What to do ▸ Output the entries below exactly, from the first line to the line holding "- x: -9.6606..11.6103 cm", both included.

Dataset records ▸
--------

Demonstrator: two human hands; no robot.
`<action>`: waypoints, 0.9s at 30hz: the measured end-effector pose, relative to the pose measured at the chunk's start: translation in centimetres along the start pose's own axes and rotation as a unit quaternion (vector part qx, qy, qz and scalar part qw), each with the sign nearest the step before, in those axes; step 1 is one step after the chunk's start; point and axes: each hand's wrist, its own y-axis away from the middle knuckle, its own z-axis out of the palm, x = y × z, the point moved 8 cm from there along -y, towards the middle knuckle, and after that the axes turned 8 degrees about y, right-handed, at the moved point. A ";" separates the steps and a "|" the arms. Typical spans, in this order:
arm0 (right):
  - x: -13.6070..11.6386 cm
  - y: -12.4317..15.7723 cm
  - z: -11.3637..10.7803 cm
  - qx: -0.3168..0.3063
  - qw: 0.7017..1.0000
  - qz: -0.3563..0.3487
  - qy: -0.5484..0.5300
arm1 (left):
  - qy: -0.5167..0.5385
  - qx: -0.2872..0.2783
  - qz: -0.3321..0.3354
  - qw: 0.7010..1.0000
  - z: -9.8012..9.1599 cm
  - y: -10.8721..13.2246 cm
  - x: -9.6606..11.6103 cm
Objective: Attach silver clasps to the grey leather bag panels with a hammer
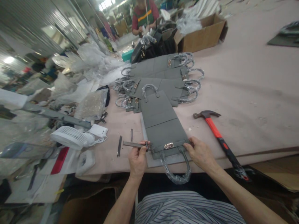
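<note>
A flat grey handbag panel [161, 116] lies before me, with a gold-coloured clasp [169, 145] near its close end. A plastic-wrapped handle [176, 179] hangs over the table edge, and another wrapped handle [149, 87] is at the far end. At the panel's left corner my left hand [138, 161] is closed, pinching a narrow dark strap [133, 144] between thumb and fingers. My right hand [201, 153] grips the panel's right corner, thumb on top. A claw hammer [216, 132] with a red and black handle rests to the right.
Several similar grey panels [161, 82] with wrapped handles are piled behind. Two thin metal tools [119, 146] lie at left, near a white fan [68, 137]. A cardboard box [202, 34] stands farther back. Across the table a person [145, 18] works by black bags.
</note>
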 end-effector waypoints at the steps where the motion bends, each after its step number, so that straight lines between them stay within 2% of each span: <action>1: 0.0 0.1 -0.2 0.003 1.000 0.005 -0.015 | 0.011 0.010 -0.007 1.000 0.0 -0.2 0.0; 3: 0.0 0.5 -0.4 0.000 0.997 0.013 -0.074 | 0.029 0.005 -0.015 0.999 0.9 -0.5 0.0; 5: -0.4 1.1 -0.2 -0.034 0.984 0.022 -0.176 | 0.040 -0.016 -0.016 0.999 2.7 -0.7 0.5; 7: -1.2 1.8 0.5 -0.093 0.947 0.034 -0.304 | 0.040 -0.042 -0.013 0.998 5.1 -0.7 1.3; 9: -2.3 2.6 1.1 -0.149 0.895 0.043 -0.418 | 0.035 -0.069 -0.023 0.997 7.5 -0.7 2.1; 11: -3.1 3.1 1.5 -0.173 0.857 0.044 -0.484 | 0.030 -0.094 -0.049 0.994 9.5 -0.7 2.4; 13: -3.3 3.4 1.8 -0.173 0.841 0.050 -0.510 | 0.025 -0.113 -0.073 0.991 10.8 -0.6 2.4; 15: -3.0 3.6 2.2 -0.164 0.837 0.063 -0.519 | 0.020 -0.126 -0.082 0.988 11.4 -0.7 2.3; 21: -2.8 3.7 3.0 -0.164 0.818 0.068 -0.547 | 0.026 -0.148 -0.105 0.983 11.3 -0.6 1.9; 24: -2.8 3.5 3.2 -0.158 0.808 0.070 -0.563 | 0.014 -0.170 -0.092 0.981 11.6 -0.7 2.5; 27: -2.9 3.5 3.2 -0.149 0.797 0.065 -0.582 | 0.020 -0.168 -0.077 0.983 11.8 -1.0 2.9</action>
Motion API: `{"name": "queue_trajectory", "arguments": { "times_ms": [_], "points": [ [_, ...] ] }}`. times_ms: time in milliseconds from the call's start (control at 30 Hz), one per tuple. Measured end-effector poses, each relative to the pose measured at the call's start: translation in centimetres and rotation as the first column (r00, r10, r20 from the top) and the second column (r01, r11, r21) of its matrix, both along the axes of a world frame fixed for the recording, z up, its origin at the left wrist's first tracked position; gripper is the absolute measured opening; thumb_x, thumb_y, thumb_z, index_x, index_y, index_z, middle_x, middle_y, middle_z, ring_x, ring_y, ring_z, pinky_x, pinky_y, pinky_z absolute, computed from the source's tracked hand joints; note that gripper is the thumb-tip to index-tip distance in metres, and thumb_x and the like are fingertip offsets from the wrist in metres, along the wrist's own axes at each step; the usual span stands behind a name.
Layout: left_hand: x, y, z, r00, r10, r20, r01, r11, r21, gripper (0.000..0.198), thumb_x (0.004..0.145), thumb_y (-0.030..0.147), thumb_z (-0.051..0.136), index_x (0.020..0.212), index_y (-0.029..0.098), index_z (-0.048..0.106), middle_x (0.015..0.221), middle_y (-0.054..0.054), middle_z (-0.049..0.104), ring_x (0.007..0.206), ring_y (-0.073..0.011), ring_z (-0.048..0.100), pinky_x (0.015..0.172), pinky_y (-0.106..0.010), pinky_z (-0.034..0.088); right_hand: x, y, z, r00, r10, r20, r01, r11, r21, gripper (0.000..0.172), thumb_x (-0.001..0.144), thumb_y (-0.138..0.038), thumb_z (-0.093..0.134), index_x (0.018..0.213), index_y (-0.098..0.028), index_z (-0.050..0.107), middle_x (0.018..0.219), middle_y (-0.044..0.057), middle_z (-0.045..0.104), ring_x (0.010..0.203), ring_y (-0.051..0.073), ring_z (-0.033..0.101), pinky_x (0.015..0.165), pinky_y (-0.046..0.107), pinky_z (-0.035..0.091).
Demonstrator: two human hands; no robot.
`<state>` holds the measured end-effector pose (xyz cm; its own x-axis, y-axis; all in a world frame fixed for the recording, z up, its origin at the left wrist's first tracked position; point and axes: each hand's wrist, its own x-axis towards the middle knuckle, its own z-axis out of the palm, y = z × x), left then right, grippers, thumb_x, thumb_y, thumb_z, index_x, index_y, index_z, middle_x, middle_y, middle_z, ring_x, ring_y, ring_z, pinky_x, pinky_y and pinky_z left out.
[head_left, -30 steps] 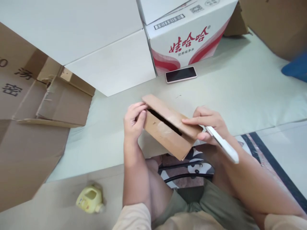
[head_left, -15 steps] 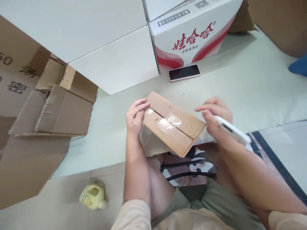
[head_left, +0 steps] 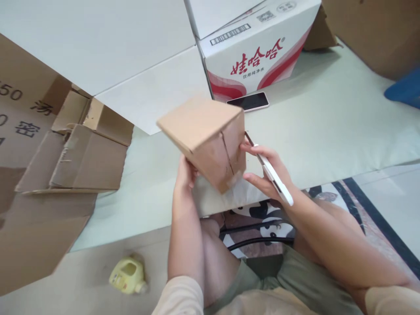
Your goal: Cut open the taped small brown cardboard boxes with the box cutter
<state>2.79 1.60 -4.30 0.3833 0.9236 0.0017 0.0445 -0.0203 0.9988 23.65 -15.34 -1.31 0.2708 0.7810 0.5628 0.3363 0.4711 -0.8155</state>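
- Our left hand holds the small brown box up off the desk, tilted, with one corner pointing down at the desk edge.
- The left fingers are mostly hidden behind the box; what shows is clamped on its lower left side.
- We read no print on the box. Its end face has a centre seam with a scrap of clear tape near the bottom corner.
- Our right hand grips a white utility knife, fingers closed round the handle, with two fingertips touching the box's end face.
- The knife's dark blade sits just beside the box's right edge; we cannot tell whether it touches.
- White-and-red carton behind the box: big red characters "娃哈哈", small line "饮用纯净水" under them, barcode label on top.
- Phone lies flat with a dark screen, touching the front of that carton.
- Plain white boxes on the left of the carton, no writing seen.
- Flattened brown cardboard at far left, black print "50", "汤", "密", partly cut off.
- Small yellow jug-shaped thing on the floor; its label is too small to read.
- Panda-print mat shows under the desk edge by our knees.
- Blue thing at the right edge, cut off.
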Motion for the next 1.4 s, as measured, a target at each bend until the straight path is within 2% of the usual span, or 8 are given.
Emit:
{"name": "queue_trajectory", "arguments": {
  "times_ms": [167,300,367,467,600,833,1233,1400],
  "points": [
    [0.5,-1.1,-0.2,0.97,-0.171,-0.175,0.137,0.972,-0.192,0.049,0.085,0.067,0.068,0.095,0.02,0.076,0.084,-0.01,0.078,0.081,-0.027,0.073,0.072,-0.042,0.063,1.2,-0.8,1.3,0.994,-0.095,0.048,0.098,0.992,-0.08,0.044,0.092,-0.036,0.07,0.132,-0.035,0.051,0.14,0.006,0.07,0.136,0.026,0.063,0.12,0.054,0.045],
    [1.4,-0.9,0.6,0.994,0.022,-0.109,-0.007,0.991,0.134,0.058,0.08,0.075,0.068,0.109,0.025,0.072,0.122,-0.013,0.073,0.124,-0.0306,0.066,0.105,-0.048,0.055,1.8,-0.7,1.6,0.993,-0.075,0.086,0.091,0.976,-0.199,0.037,0.091,-0.038,0.071,0.124,-0.031,0.058,0.126,0.007,0.077,0.129,0.028,0.068,0.111,0.051,0.053],
    [2.0,-1.0,1.2,0.999,-0.038,0.027,0.028,0.952,0.304,0.061,0.083,0.08,0.058,0.117,0.03,0.069,0.143,-0.011,0.063,0.144,-0.0309,0.052,0.118,-0.048,0.045,1.6,-0.7,1.7,0.994,-0.044,0.096,0.061,0.981,-0.186,0.032,0.091,-0.037,0.07,0.121,-0.03,0.06,0.118,0.006,0.08,0.121,0.027,0.072,0.105,0.048,0.057],
    [2.9,-1.3,1.3,0.988,-0.143,0.055,0.108,0.906,0.41,0.059,0.081,0.081,0.06,0.112,0.031,0.069,0.152,-0.009,0.054,0.148,-0.0342,0.047,0.121,-0.05,0.041,1.1,-1.0,2.1,0.992,-0.125,0.019,0.126,0.978,-0.164,0.019,0.093,-0.039,0.067,0.108,-0.028,0.061,0.092,0.002,0.081,0.089,0.022,0.077,0.082,0.038,0.061],
    [3.8,-2.3,0.3,0.997,-0.039,0.072,0.006,0.911,0.413,0.051,0.086,0.074,0.059,0.111,0.03,0.066,0.149,-0.01,0.05,0.145,-0.0345,0.048,0.12,-0.052,0.04,0.6,-2.1,3.2,0.978,-0.183,-0.104,0.155,0.96,-0.233,0.028,0.098,-0.053,0.057,0.108,-0.028,0.061,0.061,-0.004,0.064,0.046,0.014,0.055,0.046,0.029,0.043],
    [5.3,-4.4,-0.1,0.996,0.084,0.033,-0.089,0.855,0.511,0.043,0.095,0.065,0.049,0.115,0.029,0.062,0.144,-0.009,0.049,0.142,-0.031,0.047,0.12,-0.051,0.04,-0.1,-2.8,6.5,0.939,-0.161,0.302,0.259,0.911,-0.32,0.008,0.085,-0.025,0.066,0.094,-0.026,0.067,0.062,-0.004,0.066,0.049,0.013,0.058,0.05,0.028,0.043],
    [5.5,-4.8,0.1,0.995,0.094,0.018,-0.089,0.85,0.519,0.039,0.096,0.061,0.048,0.115,0.03,0.061,0.141,-0.01,0.047,0.144,-0.0321,0.045,0.12,-0.055,0.04,-0.9,-2.1,6.6,0.812,-0.15,0.564,0.307,0.932,-0.195,0.004,0.082,-0.021,0.06,0.08,-0.025,0.06,0.062,-0.001,0.064,0.054,0.015,0.057,0.053,0.028,0.041],
    [5.4,-5.0,0.3,0.995,0.103,0.014,-0.097,0.87,0.484,0.037,0.095,0.057,0.049,0.115,0.029,0.063,0.139,-0.01,0.047,0.144,-0.0332,0.043,0.119,-0.055,0.039,-0.9,-3.1,7.8,0.857,-0.093,0.506,0.178,0.976,-0.122,0.011,0.077,-0.014,0.057,0.07,-0.023,0.057,0.051,-0.004,0.049,0.043,0.01,0.042,0.044,0.026,0.032]
  ]
}}
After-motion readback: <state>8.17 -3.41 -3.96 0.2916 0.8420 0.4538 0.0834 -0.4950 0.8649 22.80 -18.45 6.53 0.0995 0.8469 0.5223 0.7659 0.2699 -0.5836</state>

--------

Finished task ▸
Demonstrator: two human hands; no robot.
`<action>`: waypoints, 0.9s at 30hz: the measured end-effector pose, relative to the pose measured at the chunk's start: translation in centimetres along the start pose's own axes and rotation as a unit quaternion (vector part qx, qy, qz and scalar part qw), each with the sign nearest the step before, in those axes; step 1 is one step after the chunk's start; point and axes: each hand's wrist, its own y-axis away from the middle knuckle, its own z-axis out of the palm, x = y × z, the point moved 8 cm from there along -y, towards the middle knuckle, and after that the axes turned 8 degrees about y, right-handed, at the moved point. A ";" separates the steps and a "|" the arms. Typical spans, in this order:
arm0 (right):
  - x: -13.6070..11.6386 cm
  - y: -12.4317..15.7723 cm
  - z: -11.3637..10.7803 cm
  - qx: -0.3168..0.3063
  - qw: 0.7017..1.0000
  - qz: -0.3563..0.3487
  - qy: -0.5484..0.5300
arm1 (left):
  - qy: -0.5167..0.5385
  - qx: -0.2872..0.2783
  - qz: -0.3321..0.3354
  - qw: 0.7010..1.0000
  - z: -9.8012..9.1599 cm
  - y: -10.8721..13.2246 cm
  - x: -9.6606..11.6103 cm

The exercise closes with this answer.